Par rapport aux mémoires de stage en entreprise, on peut remarquer que ceux-ci se focalisent plus directement sur des problèmes sollicitant l’intervention et la sanction de la part de l’inspecteur du Travail. Les observations menées par les stagiaires sont souvent assez fines. Ils n’hésitent pas à souligner les difficultés et les paradoxes auxquels sont confrontés les inspecteurs dans leur mission. Ainsi, le premier travail de Mademoiselle Maupoint qui s’intéresse aux situations qui vont du “ faux bénévolat à la fausse sous-traitance ” dans les commerces de détail de l’alimentation, dont les boulangeries, ouverts le dimanche. Elle remarque fort justement que sur ce sujet, il y a accord des salariés et tolérance des syndicats. Elle constate également la fréquente situation de récidive des magasins, y compris après d’éventuelles condamnations. Après avoir ainsi analysé les situations, elle rappelle la position classique de l’inspection qui “ intervient dans le but de faire respecter un principe d’ordre

public (...) ”.

Dans les trois analyses, aucune mention n’est faite des tentatives de régulation de ces problèmes par la profession elle-même dans le cadre des négociations collectives. Alors même que la question du travail du dimanche est, au même moment un objet de discussion et de négociation sur lequel les positions évoluent. De même, aucune mention n’est faite des spécificités des relations d’emploi et de rémunération du commerce et notamment de ces commerces alimentaires. Le rappel des fonctions les plus éminentes de l’inspection, et de sa mission d’ordre public, peut ainsi servir d’alibi pour masquer la faiblesse de l’approfondissement des analyses de terrain.

1-4 Une exploitation collective limitée

Le dépouillement et l’exploitation que nous avons faits des thèmes de mémoires de stages des élèves en formation initiale permet de comprendre que le travail industriel usinier de type classique reste la référence par rapport à laquelle sont jugées et jaugées les conditions de travail.
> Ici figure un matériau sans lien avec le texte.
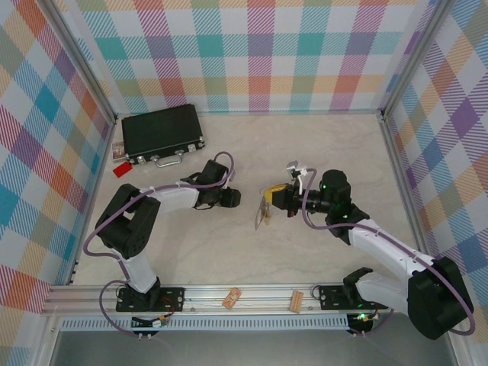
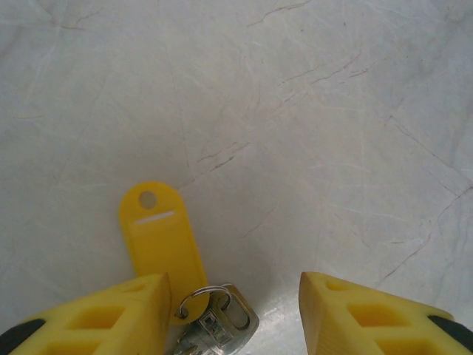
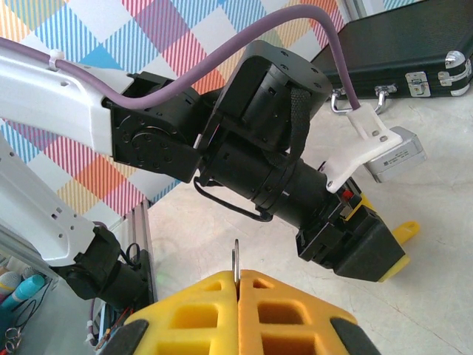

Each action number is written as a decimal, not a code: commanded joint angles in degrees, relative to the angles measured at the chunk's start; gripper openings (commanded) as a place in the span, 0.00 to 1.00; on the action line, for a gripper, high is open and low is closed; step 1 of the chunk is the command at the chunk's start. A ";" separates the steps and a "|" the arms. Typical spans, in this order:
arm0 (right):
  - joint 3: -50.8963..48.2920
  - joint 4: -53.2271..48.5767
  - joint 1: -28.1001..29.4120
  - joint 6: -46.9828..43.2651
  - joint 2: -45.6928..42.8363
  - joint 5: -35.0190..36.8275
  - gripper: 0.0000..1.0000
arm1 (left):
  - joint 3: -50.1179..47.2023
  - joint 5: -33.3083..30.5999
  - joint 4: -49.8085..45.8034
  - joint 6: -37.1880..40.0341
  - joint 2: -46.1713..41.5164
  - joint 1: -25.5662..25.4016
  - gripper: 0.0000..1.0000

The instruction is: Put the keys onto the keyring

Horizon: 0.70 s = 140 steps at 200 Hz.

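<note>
A key with a yellow plastic tag (image 2: 159, 244) lies flat on the table. A small split ring joins the tag to its silver blade (image 2: 222, 322). My left gripper (image 2: 233, 292) is open and low over it, the blade lying between the yellow fingers beside the left one (image 2: 111, 314). My right gripper (image 3: 238, 275) is shut on the keyring (image 3: 236, 257), a thin grey loop seen edge-on. From above, the keyring (image 1: 262, 215) hangs below the right gripper (image 1: 273, 200), just right of the left gripper (image 1: 232, 198). The tag's end (image 3: 406, 230) pokes out beside the left gripper.
A black case (image 1: 162, 136) with a silver handle lies at the back left, a small red tag (image 1: 121, 169) beside it. Two tan wooden clips (image 1: 232, 298) (image 1: 296, 301) rest on the front rail. Checked walls enclose the marble table (image 1: 305, 152).
</note>
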 commanded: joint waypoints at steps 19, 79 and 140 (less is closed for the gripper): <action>-0.33 3.25 0.09 0.41 -0.87 -0.81 0.00 | -2.56 3.49 -1.94 -1.04 -1.85 -0.66 0.48; -0.46 3.73 0.14 0.61 -0.56 -0.95 0.00 | -8.06 6.47 0.11 -5.83 -8.08 -2.38 0.48; -0.77 3.78 0.14 0.92 -0.87 0.26 0.00 | -9.17 0.01 -5.05 -5.68 -16.23 -3.13 0.46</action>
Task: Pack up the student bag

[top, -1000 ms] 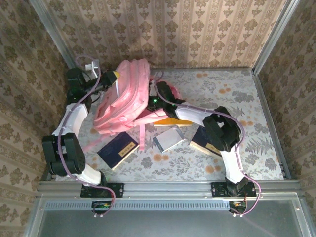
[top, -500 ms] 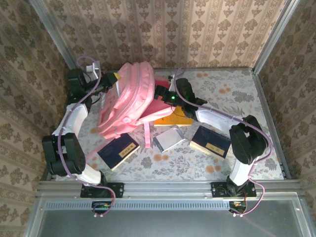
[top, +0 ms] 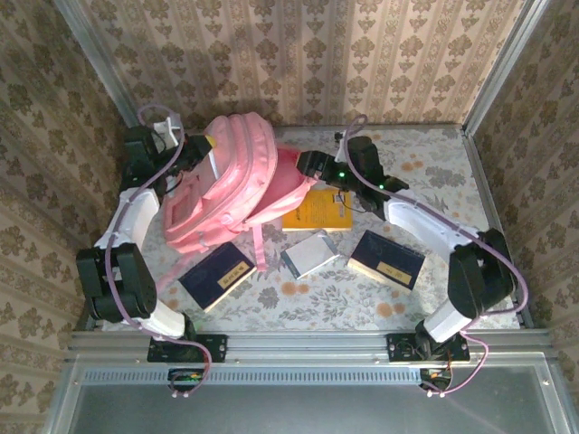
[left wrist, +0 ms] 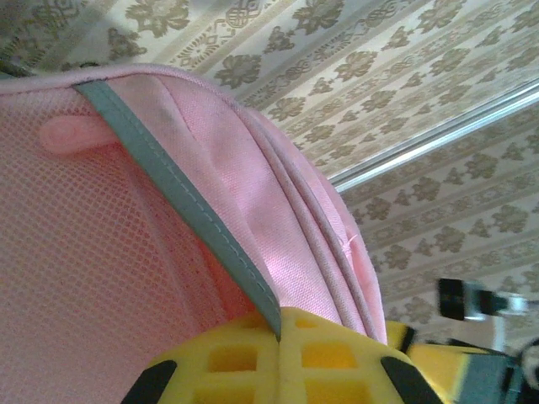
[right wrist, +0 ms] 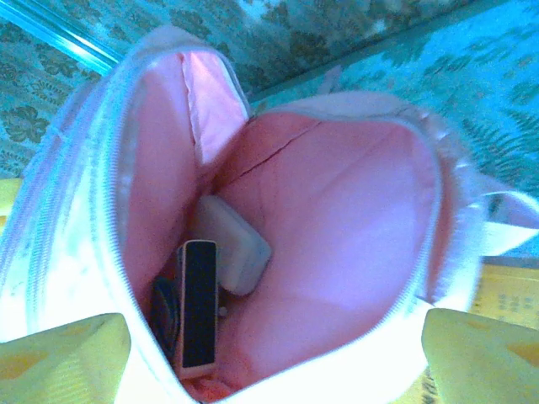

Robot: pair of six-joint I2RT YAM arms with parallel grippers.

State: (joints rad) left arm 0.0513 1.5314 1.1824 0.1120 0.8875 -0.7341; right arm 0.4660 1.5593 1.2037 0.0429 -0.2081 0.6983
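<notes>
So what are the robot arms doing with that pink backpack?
They are packing it. The left gripper pinches the student bag by its edge, while the right gripper hangs open at its mouth. A white block and a dark flat thing already lie inside. A yellow book, two dark blue books and a grey notebook lie on the table beside it.

Yellow book (top: 318,212) partly hidden under student bag (top: 226,181), cover lettering unreadable
</notes>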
Les autres situations de travail, et notamment celles qui relèvent des secteurs du commerce et encore plus spécifiquement de la grande distribution alimentaire, sont moins bien connues et appréhendées.

Si nous avons noté l’absence de références à la régulation collective dans la quasi- totalité des rapports, nous avions cependant noté leur bonne qualité d’observation de terrain. Les 862 rapports de stagiaires existants de 1976 à 1999 seraient ainsi une source de

connaissances possibles sur les conditions de travail et d’emploi dans les industries françaises de l’époque. Qui plus est, il nous semblait que cet apprentissage de la synthèse de connaissance d’une situation globale à partir de l’agrégation d’observations disparates pouvait faire partie de la professionnalité des inspecteurs du Travail.

Nous nous sommes donc demandés quelle exploitation collective était faite de ces rapports de stage, sous quelle forme ces connaissances de terrain étaient-elles mutualisées entre les stagiaires ? La réponse du responsable de formation a été catégorique : il n’y a pas de mutualisation de ce genre : “ C’est entre eux et c’est vrai que nous on passe à autre chose ”.